Back to “Destroy Patriarchy”, where did you record and mix the music and what’s the gear you used?

“Destroy Patriarchy” is a reaction to an oppressive system, aiming to send out a clear and empowering message. The video was recorded at Kiseleff Park in the specially-designed space for outdoor fitness. The music I made it in Ableton using an Akai MPK Mini MIDI controller.

Your nickname has an early internet / message board-era ring to it. How did it find you? What is your connection to the Internet?

Everything started with the word admin, and that was my first idea of DJ nickname. At that time I managed Facebook pages to make money, and it was just funny to call myself like that. And because in English the word didn’t have a feminine pronoun, I only heard about administratrix, which sounds totally hot, but it was too long and I didn’t want that much to assume a gender since I identify myself as a non-binary. With all of that, my friends have found a way to feminize it. Putting an “a” to the end, made it sound more feminine in Romanian.
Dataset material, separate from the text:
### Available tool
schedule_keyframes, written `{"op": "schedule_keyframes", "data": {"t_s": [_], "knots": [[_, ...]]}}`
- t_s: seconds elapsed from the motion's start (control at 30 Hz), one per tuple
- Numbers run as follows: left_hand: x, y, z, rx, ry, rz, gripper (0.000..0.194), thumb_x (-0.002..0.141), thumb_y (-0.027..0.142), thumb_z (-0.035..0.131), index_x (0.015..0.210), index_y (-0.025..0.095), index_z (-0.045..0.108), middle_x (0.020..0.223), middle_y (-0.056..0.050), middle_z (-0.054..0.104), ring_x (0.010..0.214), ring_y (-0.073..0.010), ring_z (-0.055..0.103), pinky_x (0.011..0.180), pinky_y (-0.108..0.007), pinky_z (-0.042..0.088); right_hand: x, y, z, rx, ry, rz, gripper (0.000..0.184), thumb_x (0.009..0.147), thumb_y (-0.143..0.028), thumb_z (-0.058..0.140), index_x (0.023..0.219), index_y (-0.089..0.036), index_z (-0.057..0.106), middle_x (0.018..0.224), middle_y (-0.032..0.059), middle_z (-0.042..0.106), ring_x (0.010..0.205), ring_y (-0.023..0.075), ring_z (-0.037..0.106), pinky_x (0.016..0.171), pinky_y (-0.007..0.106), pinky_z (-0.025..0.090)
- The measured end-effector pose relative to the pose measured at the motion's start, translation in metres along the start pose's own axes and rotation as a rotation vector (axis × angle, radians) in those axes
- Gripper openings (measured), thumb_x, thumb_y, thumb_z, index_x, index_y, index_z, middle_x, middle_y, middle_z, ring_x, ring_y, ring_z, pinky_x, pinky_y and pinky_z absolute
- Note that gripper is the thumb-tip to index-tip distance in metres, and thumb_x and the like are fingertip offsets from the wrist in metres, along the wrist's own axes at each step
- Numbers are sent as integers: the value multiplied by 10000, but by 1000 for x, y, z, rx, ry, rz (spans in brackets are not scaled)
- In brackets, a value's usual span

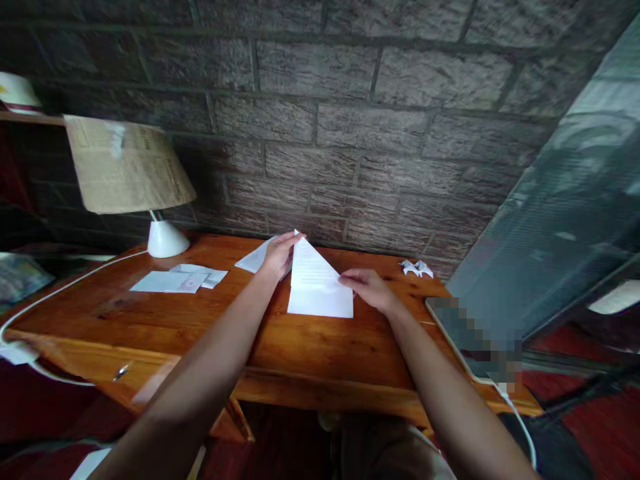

After that I found out, that Admina is actually a name, a Hebrew name, and it means “Of the red earth.” “People with this name have a deep inner desire to inspire others in a higher cause, and to share their own strongly held views on spiritual matters.” I said it was perfect for me.

What is the earliest memory that you track your obsession with music to?

When I was very young, I wanted to play the violin, but I went to fine art school eventually, because my mother had no money to buy me a violin and it was impossible to go to the music school without it. Now I am very glad I didn’t. I consider my visual experience very useful and closely related to how I understood music now.

What is the starting place you’d recommend to someone who never got into electronic music before?

To trust themselves … I don’t know what point is best for someone. Just begin with what they have already, and they will learn on the way what they need. It’s good to have a limited number of tools; it makes you more creative.

Tell us about a fun club experience we missed in Bucharest.

It’s good to know that we have Queer Night. It’s the only fun club experience I really enjoy ever ytime, because we all can be ourselves. Also we intend to organize our own parties in Bucharest so — be prepared!